Opinion
53589.
ARGUED FEBRUARY 28, 1977.
DECIDED MAY 24, 1977. REHEARING DENIED JUNE 22, 1977.
Action on note. Whitfield Superior Court. Before Judge Temples.
Barnes Johnson, Don W. Johnson, for appellant.
Spence Milam, Bobby C. Milam, David Wallace, T. J. Espy, for appellees.
Appellant sued alleging he was entitled to contribution from appellees because of his payment of a $58,281.25 note on which appellees were co-makers. On appeal Chastain claims as error the granting of appellees' motion for summary judgment. We reverse.
Chastain alone signed as maker of the note made out to Hardwick Bank and Trust Company, the entire principal of which he paid. Appellees signed as guarantors. In essence, appellant claimed that, because of mutual mistake, the note should be reformed to show appellees to be co-makers and that, as such, they owed him contribution under Code § 37-303. Chastain contended he had signed the note while having the mutual understanding with appellees that they were to be co-makers and they had mistakenly signed as guarantors.
1. Although appellant omitted from his pleadings the adjective "mutual," the alleged mutual mistake was tried with the implied consent of both parties, and therefore the pleadings must be considered as amended to conform. Civil Practice Act § 15 (b) (Code Ann. § 81A-115 (b)). The CPA § 9 (b) (Code Ann. § 81A-109 (b)) requirement that mistake be pleaded with particularity does not demand otherwise since "[t]he proper remedy for seeking more particularity is by motion for a more definite statement ... at the pleading stage or by the rules of discovery thereafter." Cochran v. McCollum, 233 Ga. 104, 105 ( 210 S.E.2d 13); Bryant v. Bryant, 236 Ga. 265 ( 223 S.E.2d 662). Mutual mistake, therefore, was a matter properly placed in issue.
2. In order to prevail upon their motion for summary judgment, the defendants, appellees here, must conclusively negate an essential element of Chastain's cause of action. Turner v. Noe, 127 Ga. App. 870, 871 ( 195 S.E.2d 463). In accordance with this standard, appellees claim to have proven, as a matter of law, that there was no mistake on their part, that their intent was only to guarantee and not to make the note and that, therefore, there was no mutuality of mistake. The evidence in the affidavits and depositions appellees introduced in support of the motion for summary judgment did not constitute conclusive proof that they intended to sign as guarantors.

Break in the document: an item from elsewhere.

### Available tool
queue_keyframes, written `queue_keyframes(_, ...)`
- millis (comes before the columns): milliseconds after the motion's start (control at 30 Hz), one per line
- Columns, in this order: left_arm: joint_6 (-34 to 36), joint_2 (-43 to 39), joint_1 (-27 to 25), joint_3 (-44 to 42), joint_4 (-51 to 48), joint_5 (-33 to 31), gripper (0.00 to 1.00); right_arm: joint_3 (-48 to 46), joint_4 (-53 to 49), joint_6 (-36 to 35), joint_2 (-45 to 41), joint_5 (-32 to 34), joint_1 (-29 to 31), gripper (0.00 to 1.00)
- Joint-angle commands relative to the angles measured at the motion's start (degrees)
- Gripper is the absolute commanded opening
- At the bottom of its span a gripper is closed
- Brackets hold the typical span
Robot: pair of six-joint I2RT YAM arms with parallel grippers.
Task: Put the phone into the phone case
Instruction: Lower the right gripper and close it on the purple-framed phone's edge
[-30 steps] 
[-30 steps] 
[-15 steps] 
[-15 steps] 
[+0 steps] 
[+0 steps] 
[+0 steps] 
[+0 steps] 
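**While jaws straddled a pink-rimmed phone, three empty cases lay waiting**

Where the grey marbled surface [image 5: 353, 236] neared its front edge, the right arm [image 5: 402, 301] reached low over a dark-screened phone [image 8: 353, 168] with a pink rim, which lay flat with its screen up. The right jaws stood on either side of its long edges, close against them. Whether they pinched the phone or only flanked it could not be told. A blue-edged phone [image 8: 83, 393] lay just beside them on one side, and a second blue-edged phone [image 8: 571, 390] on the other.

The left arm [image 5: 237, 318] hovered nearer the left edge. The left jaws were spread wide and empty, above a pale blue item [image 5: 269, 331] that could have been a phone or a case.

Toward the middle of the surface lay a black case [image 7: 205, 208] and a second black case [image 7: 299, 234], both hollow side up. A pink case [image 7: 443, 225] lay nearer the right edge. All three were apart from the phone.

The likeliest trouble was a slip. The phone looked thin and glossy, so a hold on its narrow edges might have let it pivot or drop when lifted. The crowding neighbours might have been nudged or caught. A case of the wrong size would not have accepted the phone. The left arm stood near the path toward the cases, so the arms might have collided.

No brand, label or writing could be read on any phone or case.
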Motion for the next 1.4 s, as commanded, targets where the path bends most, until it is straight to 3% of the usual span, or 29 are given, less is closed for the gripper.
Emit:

The appellees' conclusory statements, by way of affidavit, that they intended to sign as guarantors and not as makers did not erase that material issue of fact; nor did any evidence that they presented settle that issue as a matter of law.
Since the allegation of mutual mistake was raised properly in the procedural sense and since questions of fact remained as to that allegation, it was error to grant summary judgment.
Judgment reversed. Bell, C. J., and McMurray, J., concur.